ECLI:NL:GHAMS:2019:19

Gerechtshof Amsterdam

Datum uitspraak
8 januari 2019
Publicatiedatum
9 januari 2019
Zaaknummer
200.230.161/01
Instantie
Gerechtshof Amsterdam
Type
Uitspraak
Rechtsgebied
Civiel recht
Procedures
  • Hoger beroep
Vindplaatsen
  • Rechtspraak.nl
AI samenvatting door LexboostAutomatisch gegenereerd

Huur kantoorruimte en toezegging verhuiskostenvergoeding in het kader van gedwongen verhuizing

In deze zaak gaat het om een geschil tussen een huurder, aangeduid als [appellant], en de verhuurder, Regus Amsterdam B.V., over een verhuiskostenvergoeding in het kader van een gedwongen verhuizing. De huurder heeft in hoger beroep beroep gedaan op een toezegging van de verhuurder om de verhuiskosten te vergoeden, welke toezegging door de verhuurder wordt betwist.
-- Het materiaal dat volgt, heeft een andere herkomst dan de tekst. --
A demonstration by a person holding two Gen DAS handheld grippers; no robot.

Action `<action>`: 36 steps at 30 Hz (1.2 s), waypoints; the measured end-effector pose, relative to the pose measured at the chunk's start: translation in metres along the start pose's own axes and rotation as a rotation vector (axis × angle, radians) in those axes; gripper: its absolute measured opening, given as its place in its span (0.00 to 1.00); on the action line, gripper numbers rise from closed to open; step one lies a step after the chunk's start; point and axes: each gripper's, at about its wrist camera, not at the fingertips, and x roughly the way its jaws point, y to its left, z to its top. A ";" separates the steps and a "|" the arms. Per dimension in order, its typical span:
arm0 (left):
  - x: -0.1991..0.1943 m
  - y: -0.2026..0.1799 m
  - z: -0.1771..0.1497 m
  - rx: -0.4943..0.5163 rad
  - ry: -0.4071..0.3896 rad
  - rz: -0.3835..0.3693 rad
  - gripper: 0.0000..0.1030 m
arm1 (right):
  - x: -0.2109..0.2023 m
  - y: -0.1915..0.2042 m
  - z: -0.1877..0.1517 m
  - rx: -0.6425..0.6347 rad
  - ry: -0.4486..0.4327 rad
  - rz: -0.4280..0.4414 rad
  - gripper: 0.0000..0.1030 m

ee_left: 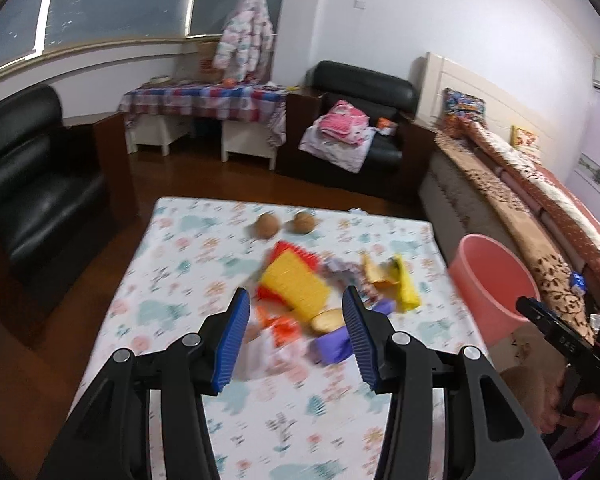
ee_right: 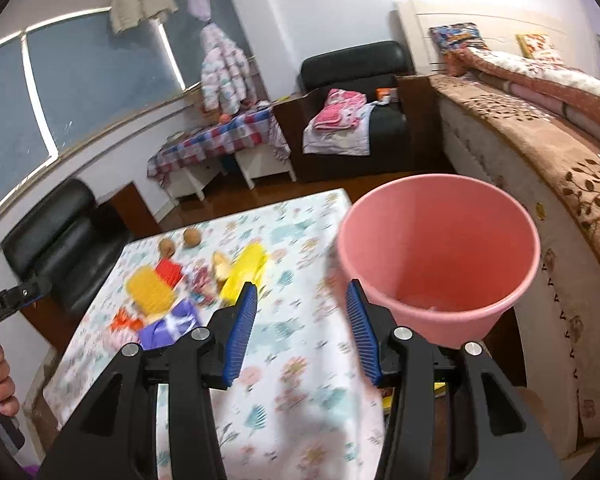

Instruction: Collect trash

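Trash (ee_left: 300,296) lies beyond open left hand-held gripper (ee_left: 296,312).

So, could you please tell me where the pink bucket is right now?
The pink bucket stands off the table's right edge, between it and the bed; in the left wrist view it shows at far right.
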 end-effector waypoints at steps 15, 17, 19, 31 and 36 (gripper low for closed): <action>0.056 0.028 -0.028 -0.042 0.141 0.009 0.46 | 0.029 0.023 -0.010 -0.029 0.107 0.015 0.46; 0.059 0.034 -0.023 -0.045 0.128 0.024 0.46 | 0.032 0.022 -0.008 -0.034 0.106 0.010 0.46; 0.060 0.044 -0.018 -0.058 0.110 0.044 0.46 | 0.036 0.021 -0.008 -0.036 0.113 0.010 0.46; 0.070 0.062 -0.015 -0.117 0.116 0.020 0.46 | 0.056 0.039 -0.008 -0.089 0.146 0.019 0.46; 0.088 0.050 -0.005 -0.114 0.122 -0.035 0.46 | 0.064 0.039 -0.010 -0.089 0.163 0.014 0.46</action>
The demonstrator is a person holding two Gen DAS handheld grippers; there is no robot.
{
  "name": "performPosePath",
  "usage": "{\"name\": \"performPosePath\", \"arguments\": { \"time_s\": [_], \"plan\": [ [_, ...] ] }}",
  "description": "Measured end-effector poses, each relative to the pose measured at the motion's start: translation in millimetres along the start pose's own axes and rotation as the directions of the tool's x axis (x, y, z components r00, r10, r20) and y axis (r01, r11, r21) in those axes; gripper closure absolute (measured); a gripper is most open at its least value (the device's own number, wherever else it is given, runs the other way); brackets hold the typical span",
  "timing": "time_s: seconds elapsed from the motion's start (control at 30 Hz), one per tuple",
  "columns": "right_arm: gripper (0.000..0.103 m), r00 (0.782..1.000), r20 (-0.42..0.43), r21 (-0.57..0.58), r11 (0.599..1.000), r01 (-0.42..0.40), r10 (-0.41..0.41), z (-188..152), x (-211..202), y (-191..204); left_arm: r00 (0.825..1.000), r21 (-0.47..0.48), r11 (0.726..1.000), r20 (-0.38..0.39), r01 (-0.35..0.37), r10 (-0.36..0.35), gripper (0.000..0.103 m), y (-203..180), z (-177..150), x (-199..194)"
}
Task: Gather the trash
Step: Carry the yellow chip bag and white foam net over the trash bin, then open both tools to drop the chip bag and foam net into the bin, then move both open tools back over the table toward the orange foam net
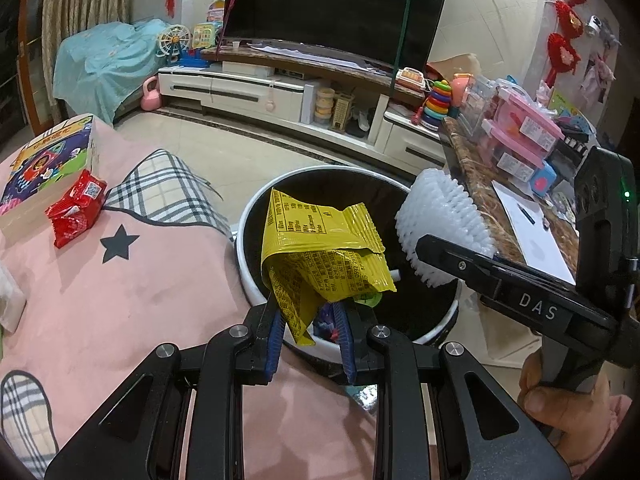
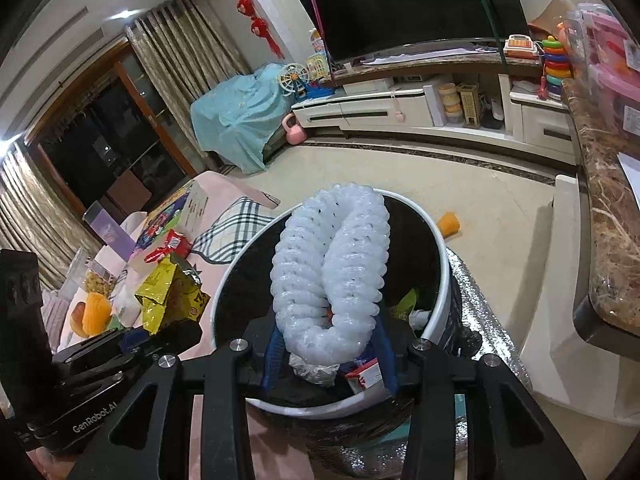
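Note:
My left gripper is shut on a crumpled yellow snack wrapper and holds it over the near rim of a round white-rimmed trash bin. My right gripper is shut on a white foam fruit net and holds it above the same bin. The net also shows in the left wrist view, at the bin's right side. The yellow wrapper shows in the right wrist view, left of the bin. Several bits of trash lie in the bin. A red snack packet lies on the pink cloth.
The pink cloth with plaid patches covers the surface left of the bin. A colourful box sits on it. A marble counter with pink containers stands right. A TV cabinet lines the far wall. An orange cup lies on the floor.

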State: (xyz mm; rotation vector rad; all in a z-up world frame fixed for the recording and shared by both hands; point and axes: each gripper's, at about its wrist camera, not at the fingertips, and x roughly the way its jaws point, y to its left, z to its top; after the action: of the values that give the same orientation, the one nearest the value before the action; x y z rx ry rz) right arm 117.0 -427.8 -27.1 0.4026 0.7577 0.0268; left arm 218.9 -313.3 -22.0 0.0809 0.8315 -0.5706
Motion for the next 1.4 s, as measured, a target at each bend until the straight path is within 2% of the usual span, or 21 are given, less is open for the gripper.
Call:
{"name": "performPosePath", "arguments": {
  "time_s": [0.43,0.63,0.77,0.87,0.9,0.93,1.1,1.4],
  "plan": [
    [0.061,0.999,-0.037,-0.008,1.0,0.009,-0.009,7.7,15.5,-1.9,0.999,0.021,1.0,-0.036,-0.011,0.012,0.081,-4.8,3.3,18.2],
    [0.061,0.998,-0.053,-0.007,1.0,0.014,-0.015,8.5,20.2,-5.8,0.999,0.024,1.0,-0.048,-0.012,0.013,0.078,-5.6,6.9,24.3],
    [0.06,0.998,-0.063,-0.002,1.0,0.022,-0.022,10.0,22.4,-8.4,0.999,0.026,1.0,-0.046,-0.015,0.016,0.072,-7.3,8.9,23.8],
    [0.052,0.998,-0.06,0.007,0.999,0.033,-0.032,12.0,22.0,-9.6,0.999,0.032,0.999,-0.041,-0.015,0.017,0.062,-7.4,9.0,21.2],
    [0.043,0.998,-0.061,0.01,0.999,0.033,-0.032,12.5,22.1,-10.3,0.999,0.033,0.999,-0.037,-0.016,0.017,0.06,-7.2,8.4,19.7],
    [0.04,0.998,-0.059,0.01,1.0,0.028,-0.027,12.8,22.0,-9.5,0.999,0.034,0.999,-0.036,-0.018,0.02,0.059,-7.1,8.2,18.8],
    [0.036,0.999,-0.038,0.013,0.999,0.034,-0.033,12.9,15.0,-5.5,0.999,0.02,0.999,-0.024,-0.027,0.027,0.048,-1.7,3.3,9.8],
    [0.03,1.0,0.012,0.017,1.0,0.016,-0.016,8.4,-4.1,6.9,1.0,-0.047,0.998,-0.011,-0.028,0.028,0.042,18.0,-19.0,-11.9]
  ]
}}
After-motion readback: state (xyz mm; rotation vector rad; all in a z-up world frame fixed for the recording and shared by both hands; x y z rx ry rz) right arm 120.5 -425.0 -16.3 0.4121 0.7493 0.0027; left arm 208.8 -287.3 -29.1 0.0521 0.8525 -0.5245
De huurder stelt dat hij niet is geïnformeerd over een voorgenomen renovatie van het gebouw waarin hij huurde, wat volgens hem een tekortkoming van de verhuurder zou zijn. De kantonrechter heeft in eerste aanleg de vordering van de huurder afgewezen, omdat deze onvoldoende bewijs had geleverd voor zijn stellingen. Het hof bevestigt deze beslissing en oordeelt dat de huurder niet heeft aangetoond dat de verhuurder een onvoorwaardelijke toezegging heeft gedaan over de verhuiskosten. Bovendien heeft de huurder zelf de huurovereenkomst voortijdig beëindigd en is hij niet ingegaan op het aanbod van de verhuurder om de dienstverlening voort te zetten onder dezelfde voorwaarden in een ander business center. Het hof concludeert dat de huurder zijn schade niet voldoende heeft onderbouwd en dat de vordering tot schadevergoeding daarom wordt afgewezen. De beslissing van de kantonrechter wordt bekrachtigd, en de huurder wordt veroordeeld in de proceskosten van het hoger beroep.

Uitspraak

GERECHTSHOF AMSTERDAM

afdeling civiel recht en belastingrecht, team I
zaaknummer: 200.230.161/01
zaaknummer rechtbank Amsterdam: 5634668 CV EXPL 17-873
arrest van de meervoudige burgerlijke kamer van 8 januari 2019
inzake
[appellant],
wonend te [woonplaats] ,
appellant,
advocaat: mr. I.M.C.A. Reinders Folmer te Amsterdam,
tegen
REGUS AMSTERDAM B.V.,
gevestigd te Amsterdam,
geïntimeerde,
advocaat: mr. C.J.J.C. Arnouts te Amsterdam.
Partijen worden hierna [appellant] en Regus genoemd.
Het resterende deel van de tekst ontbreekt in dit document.